Deep Dive: Kubernetes Cloud Controllers
The Cloud Controller Manager enables Kubernetes to interact with cloud provider APIs, managing resources like load balancers and storage. This deep dive explores its architecture, implementation, and cloud provider integration.
Architecture Overview
Component Architecture
Kubernetes -> Cloud Controller Manager -> Cloud Provider API
-> Node Controller
-> Route Controller
-> Service Controller
Key Components
Node Controller
- Node Lifecycle
- Node Labeling
- Node Address Management
Route Controller
- Network Routes
- Pod CIDR Assignment
- Cloud Network Integration
Service Controller
- Load Balancer Provisioning
- Service Endpoint Management
- External IP Management
Cloud Provider Integration
1. Cloud Provider Interface
// Cloud provider interface
type Interface interface {
Initialize(clientBuilder controller.ControllerClientBuilder, stop <-chan struct{})
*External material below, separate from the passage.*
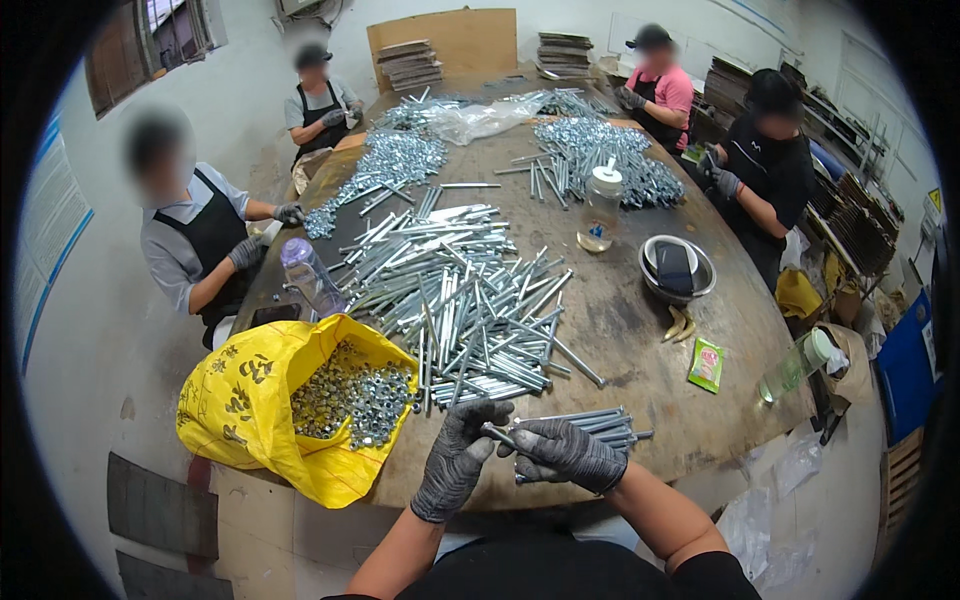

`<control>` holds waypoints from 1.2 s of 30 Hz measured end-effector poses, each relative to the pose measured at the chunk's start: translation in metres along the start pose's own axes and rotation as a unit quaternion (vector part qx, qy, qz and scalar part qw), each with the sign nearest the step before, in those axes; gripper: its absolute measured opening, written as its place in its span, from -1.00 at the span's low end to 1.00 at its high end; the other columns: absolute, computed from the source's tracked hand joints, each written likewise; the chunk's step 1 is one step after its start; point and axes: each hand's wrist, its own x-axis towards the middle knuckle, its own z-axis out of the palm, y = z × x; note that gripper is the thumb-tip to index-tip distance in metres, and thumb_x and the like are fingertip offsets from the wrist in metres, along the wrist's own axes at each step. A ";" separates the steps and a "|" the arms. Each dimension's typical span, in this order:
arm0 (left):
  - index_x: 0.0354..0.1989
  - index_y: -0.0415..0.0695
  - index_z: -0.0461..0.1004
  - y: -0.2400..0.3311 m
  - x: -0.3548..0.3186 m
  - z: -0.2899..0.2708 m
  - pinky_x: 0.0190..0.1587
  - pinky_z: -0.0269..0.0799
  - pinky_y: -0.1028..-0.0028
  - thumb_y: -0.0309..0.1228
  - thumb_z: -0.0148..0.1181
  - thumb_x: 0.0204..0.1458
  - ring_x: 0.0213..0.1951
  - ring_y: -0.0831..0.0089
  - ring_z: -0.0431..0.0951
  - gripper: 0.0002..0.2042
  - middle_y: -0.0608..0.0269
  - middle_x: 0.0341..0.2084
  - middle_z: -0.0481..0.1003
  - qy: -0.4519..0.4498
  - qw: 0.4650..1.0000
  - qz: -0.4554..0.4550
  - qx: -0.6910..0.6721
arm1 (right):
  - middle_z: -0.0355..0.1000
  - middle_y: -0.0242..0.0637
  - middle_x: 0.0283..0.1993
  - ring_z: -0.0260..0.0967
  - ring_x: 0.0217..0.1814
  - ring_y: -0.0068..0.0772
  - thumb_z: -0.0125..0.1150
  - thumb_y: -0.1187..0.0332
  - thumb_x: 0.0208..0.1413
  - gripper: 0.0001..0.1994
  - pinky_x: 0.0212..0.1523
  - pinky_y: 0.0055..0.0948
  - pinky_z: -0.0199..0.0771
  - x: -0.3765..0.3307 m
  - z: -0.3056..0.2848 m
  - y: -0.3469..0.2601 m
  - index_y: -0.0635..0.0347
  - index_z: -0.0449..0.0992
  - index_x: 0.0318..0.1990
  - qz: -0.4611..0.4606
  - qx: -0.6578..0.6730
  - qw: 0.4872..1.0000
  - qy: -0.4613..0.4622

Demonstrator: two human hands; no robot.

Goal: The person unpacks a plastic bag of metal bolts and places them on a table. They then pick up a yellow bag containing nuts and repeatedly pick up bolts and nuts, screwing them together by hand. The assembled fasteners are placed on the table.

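Observation:
Both my hands wear grey gloves and meet over the table's near edge. My right hand (572,455) grips a long metal bolt (497,434) between thumb and fingers. My left hand (462,458) is curled at the bolt's other end; what its fingers hold, if anything, is hidden. Beside and beyond my right hand lies a small row of bolts (612,424). Just ahead is a big loose pile of long bolts (470,300). To the left, an open yellow sack (245,400) holds many metal nuts (365,405).
A purple-lidded bottle (312,280) stands left of the pile. To the right are a clear jar (600,210), a bowl with a phone (676,268), a green packet (707,364) and a green-lidded bottle (795,365). Several co-workers sit around smaller hardware heaps (390,165).

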 end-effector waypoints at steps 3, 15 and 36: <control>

LoadBalancer() (LoadBalancer, bool)
Instances() (Instances, bool)
Zones() (Zones, bool)
Clusters() (Clusters, bool)
Routes() (Routes, bool)
ProviderName() string
HasClusterID() bool
}
// Load balancer interface
type LoadBalancer interface {
GetLoadBalancer(ctx context.Context, clusterName string, service *v1.Service) (*LoadBalancerStatus, bool, error)
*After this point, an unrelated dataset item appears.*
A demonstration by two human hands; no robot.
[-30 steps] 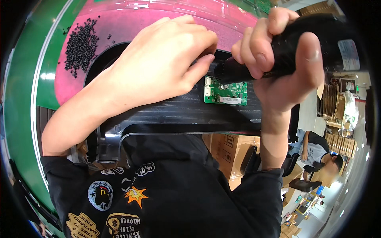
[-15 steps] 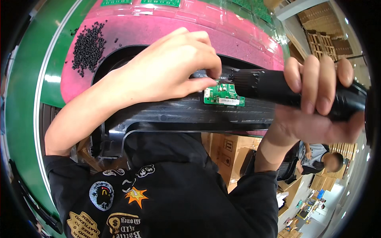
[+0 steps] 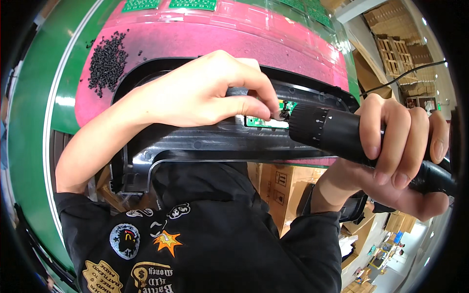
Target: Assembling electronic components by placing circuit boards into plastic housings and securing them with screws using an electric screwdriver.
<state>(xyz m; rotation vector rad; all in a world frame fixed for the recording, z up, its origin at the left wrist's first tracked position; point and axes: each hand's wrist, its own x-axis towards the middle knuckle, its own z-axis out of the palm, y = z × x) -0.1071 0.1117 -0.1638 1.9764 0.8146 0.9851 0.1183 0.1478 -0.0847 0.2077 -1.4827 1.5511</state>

EnsureLoadBalancer(ctx context.Context, clusterName string, service *v1.Service, nodes []*v1.Node) (*LoadBalancerStatus, error)
UpdateLoadBalancer(ctx context.Context, clusterName string, service *v1.Service, nodes []*v1.Node) error
EnsureLoadBalancerDeleted(ctx context.Context, clusterName string, service *v1.Service) error
}
2. Provider Configuration
apiVersion: v1
kind: ConfigMap
metadata:
name: cloud-config
namespace: kube-system
data:
cloud.conf: |
[Global]
zone = "us-east-1a"
vpc-id = "vpc-123456"
subnet-id = "subnet-123456"
[LoadBalancer]
use-instance-security-groups = true
security-group-ids = "sg-123456"
Controller Implementation
1. Node Controller
// Node controller operations
type NodeController struct {
cloud cloudprovider.Interface
kubeClient clientset.Interface
nodeInformer coreinformers.NodeInformer
// Node monitor period
nodeMonitorPeriod time.Duration
// Node initialization timeout
nodeInitializationTimeout time.Duration
}
func (nc *NodeController) Run(stopCh <-chan struct{}) {
defer utilruntime.HandleCrash()
// Start informer factories
go nc.nodeInformer.Informer().Run(stopCh)
// Wait for caches to sync
if !cache.WaitForCacheSync(stopCh, nc.nodeInformer.Informer().HasSynced) {
return
}
// Start workers
for i := 0; i < workers; i++ {
go wait.Until(nc.worker, time.Second, stopCh)
}
<-stopCh
}
2. Service Controller
apiVersion: v1
kind: Service
metadata:
name: cloud-lb
annotations:
service.beta.kubernetes.io/aws-load-balancer-type: nlb
service.beta.kubernetes.io/aws-load-balancer-internal: "true"
spec:
type: LoadBalancer
ports:
- port: 80
targetPort: 8080
selector:
app: web
Resource Management
1. Load Balancer Management
apiVersion: v1
kind: Service
metadata:
name: cloud-lb
annotations:
service.beta.kubernetes.io/aws-load-balancer-ssl-cert: "arn:aws:acm:region:account:certificate/cert-id"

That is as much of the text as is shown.